LETTERA di San Paolo Apostolo ai Romani – 2
Padre Guido Bendinelli OP
Capitolo 1,16-25
Fratelli, io non mi vergogno del Vangelo, perché è potenza di Dio per la salvezza di chiunque crede, del Giudeo, prima, come del Greco. In esso infatti si rivela la giustizia di Dio, da fede a fede, come sta scritto: «Il giusto per fede vivrà».

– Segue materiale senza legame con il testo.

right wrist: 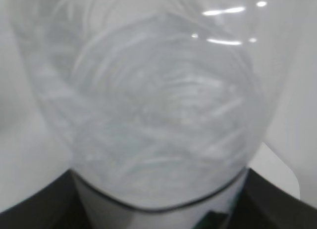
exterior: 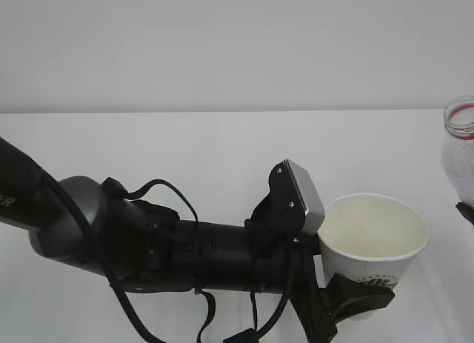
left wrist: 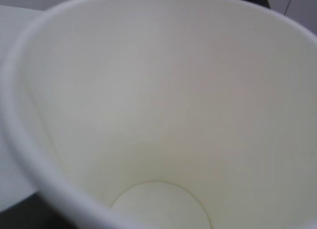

Infatti l’ira di Dio si rivela dal cielo contro ogni empietà e ogni ingiustizia di uomini che soffocano la verità nell’ingiustizia, poiché ciò che di Dio si può conoscere è loro manifesto; Dio stesso lo ha manifestato a loro. Infatti le sue perfezioni invisibili, ossia la sua eterna potenza e divinità, vengono contemplate e comprese dalla creazione del mondo attraverso le opere da lui compiute.
Essi dunque non hanno alcun motivo di scusa perché, pur avendo conosciuto Dio, non lo hanno glorificato né ringraziato come Dio, ma si sono perduti nei loro vani ragionamenti e la loro mente ottusa si è ottenebrata. Mentre si dichiaravano sapienti, sono diventati stolti e hanno scambiato la gloria del Dio incorruttibile con un’immagine e una figura di uomo corruttibile, di uccelli, di quadrupedi e di rettili.
Perciò Dio li ha abbandonati all’impurità secondo i desideri del loro cuore, tanto da disonorare fra loro i propri corpi, perché hanno scambiato la verità di Dio con la menzogna e hanno adorato e servito le creature anziché il Creatore, che è benedetto nei secoli. Amen.
San Paolo sta inaugurando la presentazione del suo Vangelo alla Chiesa di Roma e introduce il discorso con una affermazione mozzafiato: non mi vergogno, non arrossisco del Vangelo, perché esso è potenza di Dio per la salvezza di tutti, giudei o pagani. Egli intende dimostrare che la giustificazione non discende dalle opere e osservanze della Legge mosaica, ma dalla fede prestata al messaggio della grazia, così come il profeta ha dichiarato che “il giusto per fede vivrà” (Ab.2,4). Si è graditi a Dio in forza della fede in Lui, così come la vita è donata all’uomo in nome di essa. Dichiarazioni insignificanti per noi? Mere proposizioni teologiche? Dottrine aride e fredde? Nient’affatto, ma messaggio che si pone in presa diretta con la vita di ognuno, perché se le cose stanno così allora non è più consentito all’uomo la disperazione per i fallimenti della sua vita di cristiano. Sì è vero l’ira di Dio grava su un mondo segnato dal peccato e dall’empietà e non vi sarebbe scampo per ogni creatura se il suo desiderio di redenzione fosse consegnato nelle mani della sua buona volontà, delle sue opere e realizzazioni. Tutti hanno peccato e sono privi della gloria di Dio, ma sono resi giusti gratuitamente in forza della redenzione di Gesù. Non lasciarti cadere le braccia dunque, alle prese con i tuoi insuccessi, ma riponiti nelle mani di quella grazia, che unica può restituirti la giustizia perduta. Non approfittare certo della misericordia di Dio, ma quando anche peccatore “seriale” sappi che la mano del Signore mai ti abbandonerà e sempre potrà sollevarti!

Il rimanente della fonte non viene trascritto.